Après avoir exprimé certaines réticences face à ce genre d'équipement, prévu par le projet de loi sur la lutte contre le terrorisme, présenté fin octobre 2005, la Commission nationale pour l'informatique et les libertés (Cnil) a accordé son autorisation. Des tests sur six dispositifs sont prévus sur deux ans. L'idée ? Pouvoir lire, jour et nuit, depuis un véhicule de police, les numéros de plaques minéralogiques européennes pour les comparer ensuite à ceux présents dans le fichier des véhicules volés de la Police nationale. Lorsque deux numéros correspondent, le lecteur le signale.

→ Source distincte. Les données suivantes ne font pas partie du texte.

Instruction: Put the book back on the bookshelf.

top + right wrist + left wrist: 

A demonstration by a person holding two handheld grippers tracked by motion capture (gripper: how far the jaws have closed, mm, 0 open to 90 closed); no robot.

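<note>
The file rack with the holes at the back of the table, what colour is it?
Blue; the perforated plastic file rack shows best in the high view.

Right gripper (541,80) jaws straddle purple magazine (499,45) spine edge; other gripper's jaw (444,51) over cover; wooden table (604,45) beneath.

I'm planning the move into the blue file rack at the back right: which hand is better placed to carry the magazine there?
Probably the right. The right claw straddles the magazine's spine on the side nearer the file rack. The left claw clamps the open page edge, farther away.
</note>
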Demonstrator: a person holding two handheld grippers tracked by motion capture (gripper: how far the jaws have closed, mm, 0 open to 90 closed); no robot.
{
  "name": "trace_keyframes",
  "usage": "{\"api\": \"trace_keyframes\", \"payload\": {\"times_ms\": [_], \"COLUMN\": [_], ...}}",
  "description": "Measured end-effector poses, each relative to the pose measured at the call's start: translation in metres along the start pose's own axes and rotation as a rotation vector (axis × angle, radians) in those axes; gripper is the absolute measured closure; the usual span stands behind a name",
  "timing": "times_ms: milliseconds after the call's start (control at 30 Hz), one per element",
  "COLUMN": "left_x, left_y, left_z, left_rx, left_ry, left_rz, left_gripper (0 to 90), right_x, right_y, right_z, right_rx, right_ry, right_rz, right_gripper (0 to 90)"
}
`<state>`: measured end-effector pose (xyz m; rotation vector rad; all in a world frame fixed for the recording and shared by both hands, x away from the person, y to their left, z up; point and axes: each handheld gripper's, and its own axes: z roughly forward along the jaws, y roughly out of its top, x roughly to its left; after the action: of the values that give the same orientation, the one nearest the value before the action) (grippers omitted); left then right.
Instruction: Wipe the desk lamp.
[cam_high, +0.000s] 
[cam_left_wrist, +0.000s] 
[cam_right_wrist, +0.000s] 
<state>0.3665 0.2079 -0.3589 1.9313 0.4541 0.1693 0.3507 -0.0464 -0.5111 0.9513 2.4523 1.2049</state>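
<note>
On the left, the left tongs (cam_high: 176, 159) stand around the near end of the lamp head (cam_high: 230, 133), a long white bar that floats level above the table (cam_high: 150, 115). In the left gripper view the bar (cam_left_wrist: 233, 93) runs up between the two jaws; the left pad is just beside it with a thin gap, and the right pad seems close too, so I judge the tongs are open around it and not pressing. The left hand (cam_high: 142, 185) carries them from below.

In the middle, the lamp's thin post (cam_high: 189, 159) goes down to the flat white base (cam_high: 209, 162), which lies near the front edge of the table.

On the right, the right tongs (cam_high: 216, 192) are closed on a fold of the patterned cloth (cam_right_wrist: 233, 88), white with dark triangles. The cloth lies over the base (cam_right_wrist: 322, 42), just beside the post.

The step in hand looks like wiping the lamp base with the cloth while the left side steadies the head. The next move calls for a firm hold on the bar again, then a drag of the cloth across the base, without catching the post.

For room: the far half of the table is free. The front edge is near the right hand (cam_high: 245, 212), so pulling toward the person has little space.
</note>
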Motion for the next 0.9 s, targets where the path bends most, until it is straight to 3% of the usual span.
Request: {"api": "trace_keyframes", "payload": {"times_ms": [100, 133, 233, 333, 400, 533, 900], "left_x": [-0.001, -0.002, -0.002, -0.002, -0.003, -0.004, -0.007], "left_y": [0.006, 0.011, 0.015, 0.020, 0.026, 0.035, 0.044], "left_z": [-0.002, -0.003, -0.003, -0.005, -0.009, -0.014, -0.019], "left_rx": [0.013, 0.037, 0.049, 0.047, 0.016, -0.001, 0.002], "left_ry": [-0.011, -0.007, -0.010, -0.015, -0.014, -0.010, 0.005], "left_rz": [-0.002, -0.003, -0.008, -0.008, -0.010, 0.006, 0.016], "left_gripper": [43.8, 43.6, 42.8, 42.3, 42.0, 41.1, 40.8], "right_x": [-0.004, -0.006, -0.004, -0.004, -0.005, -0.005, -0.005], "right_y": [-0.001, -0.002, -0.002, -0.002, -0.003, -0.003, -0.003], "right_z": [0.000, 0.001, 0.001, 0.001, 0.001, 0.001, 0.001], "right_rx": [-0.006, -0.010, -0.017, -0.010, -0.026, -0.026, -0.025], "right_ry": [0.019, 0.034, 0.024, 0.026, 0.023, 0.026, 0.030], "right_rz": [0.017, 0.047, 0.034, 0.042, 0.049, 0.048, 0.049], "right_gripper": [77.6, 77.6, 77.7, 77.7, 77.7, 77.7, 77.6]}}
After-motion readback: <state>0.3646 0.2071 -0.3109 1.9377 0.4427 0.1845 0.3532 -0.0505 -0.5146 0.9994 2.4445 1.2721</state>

Dix véhicules retrouvés en quelques semaines
Les policiers sont équipés d'une caméra avec projecteur infrarouge, qui se pilote à l'aide d'un écran de contrôle depuis l'intérieur du véhicule. Cet écran tactile permet de visualiser les images captées, que les véhicules filmés aient été à l'arrêt ou à pleine vitesse, et de constater les rapprochements de numéros éventuellement déclenchés. C'est un calculateur associé à un logiciel de reconnaissance qui se charge de l'analyse des plaques d'immatriculation en temps réel.
Evidemment, il y aura pléthore de numéros filmés qui ne déclencheront aucun signal. La police assure qu'ils sont effacés de ses fichiers sous huit jours. Par ailleurs, dans ce délai, il faut qu'une procédure pénale ait été lancée pour pouvoir les consulter ou qu'un vol du véhicule filmé survienne. Les deux premières semaines d'utilisation ont permis, toujours selon la police, de retrouver dix véhicules et d'arrêter sept personnes.
Pour l'heure, trois dispositifs sont en service dans des voitures de police identifiables comme telles. La prochaine étape, c'est l'équipement de trois voitures banalisées. Mais les forces de l'ordre prévoient également des dispositifs fixes dans des zones particulières, soit parce qu'elles sont liées au trafic de drogue, soit parce qu'elles sont connues pour être des lieux d'exportation des véhicules volées, comme les ports. Le système n'est pas inédit en Europe. Plusieurs centaines de patrouilles sont déjà équipées de dispositif similaire en Grande-Bretagne.